You may have noticed that I haven’t been posting every week like normal. Well, in addition to bringing attention to the areas where I might be inviting stress, I’ve realized that my ego likes to dictate how I move in my life.

At work, when something doesn’t go as I thought it would, I immediately start feeling like I’m a fraud. Or a child trapped in a woman’s body. My ego yells at me that I should be further along in my career than where I am right now. I hate feeling like I’ve just gotten started because I was capable of accomplishing more when I was younger and just didn’t. I could blame a lot of that on the constructs of my marriage, but I have to take responsibility also. I didn’t have to allow or accept half the things that were done to me.

With writing, just like it is with running, if I don’t come out the gate hard and fast, then I feel like I’m not really putting in effort. Almost like I expect myself to be a pro from the start. But what I am slowly learning to accept is the concept of slow and steady wins the race is a real thing. I can either run really hard and really fast for 1 mile, or I can run slowly for 20 miles. My ultimate goal is longevity. I want to be able to do this in my 70’s, which means I have to learn how to pace myself for the marathon, not the sprint. Same thing with writing. If I want to write a book one day (and I do), I will need to learn that discipline can also look like intentionally looking up from the pages and experiencing life in real time.

3. I’m getting closer to 40.

Of course, I didn’t just realize that I am getting closer to 40. What I am learning is how to care for my body at this age because it looks totally different from how I took care of myself in my 20s. I am also learning that my life experiences are valid! They deserve to be used in my individual operating reality. My gut feelings have evolved.
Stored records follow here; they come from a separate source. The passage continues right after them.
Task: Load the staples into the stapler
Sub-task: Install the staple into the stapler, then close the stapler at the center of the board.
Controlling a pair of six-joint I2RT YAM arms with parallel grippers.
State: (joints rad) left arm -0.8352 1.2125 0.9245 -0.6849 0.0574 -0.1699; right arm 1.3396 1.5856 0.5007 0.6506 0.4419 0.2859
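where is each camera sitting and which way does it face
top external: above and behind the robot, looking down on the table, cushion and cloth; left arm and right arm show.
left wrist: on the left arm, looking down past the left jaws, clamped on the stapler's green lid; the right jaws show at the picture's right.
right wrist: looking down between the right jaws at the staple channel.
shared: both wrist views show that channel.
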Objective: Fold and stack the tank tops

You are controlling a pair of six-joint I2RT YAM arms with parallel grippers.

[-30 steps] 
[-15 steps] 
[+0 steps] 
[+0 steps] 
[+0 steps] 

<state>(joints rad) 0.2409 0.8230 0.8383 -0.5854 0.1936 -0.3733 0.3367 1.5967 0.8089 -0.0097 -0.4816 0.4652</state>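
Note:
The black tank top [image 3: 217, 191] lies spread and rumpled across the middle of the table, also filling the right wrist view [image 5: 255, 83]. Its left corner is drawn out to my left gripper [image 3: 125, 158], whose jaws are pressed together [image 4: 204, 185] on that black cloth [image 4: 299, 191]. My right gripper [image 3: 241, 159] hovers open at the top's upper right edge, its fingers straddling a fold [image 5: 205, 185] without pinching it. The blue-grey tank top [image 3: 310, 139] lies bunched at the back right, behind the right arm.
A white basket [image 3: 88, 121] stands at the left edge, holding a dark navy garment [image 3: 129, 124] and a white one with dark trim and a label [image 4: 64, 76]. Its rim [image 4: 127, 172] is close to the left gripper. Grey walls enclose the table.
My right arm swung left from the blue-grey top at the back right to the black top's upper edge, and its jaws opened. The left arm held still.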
My critical thinking brain has strength. I am a master at resourcefulness. All of those things make me relevant. They are the key to unlock whatever room I want to be in. They are my whisper song to the lover I will invite into my life when he is ready. They are how I raise my children. They are the formula I use to protect my peace and show myself love. They give me the power to say no. I am the sole decision-maker in discovering ways to present myself and how I want to show up in the world.

If I decide that I want to be a marathon runner who loves puzzling, reading books, live music, traveling, art, movies, adventures, and is also an author—I can start making small choices that lead to that persona now. I am already the person I want to become. I just have to start living like it.

Every month, I do some form of an evaluation, and every month I get more and more intentional about what I’m evaluating. I get strategic about how and what goals I set.

Healing isn’t linear, and it doesn’t have a final destination. But what I’m starting to understand is that growth requires reflection. It requires me to slow down long enough to actually see myself—where I’ve been, what I’ve carried, and what I’m ready to change.

This month showed me that I’m more stressed than I realized, harder on myself than I need to be, and stronger than I give myself credit for. And that awareness alone gives me something I didn’t have before—direction.

So as I step into May, I’m not chasing perfection. I’m choosing intention. Small shifts. Better awareness. A little more grace.

And if I keep doing that—month after month—I won’t just be healing. I’ll be building a life that actually feels good to live.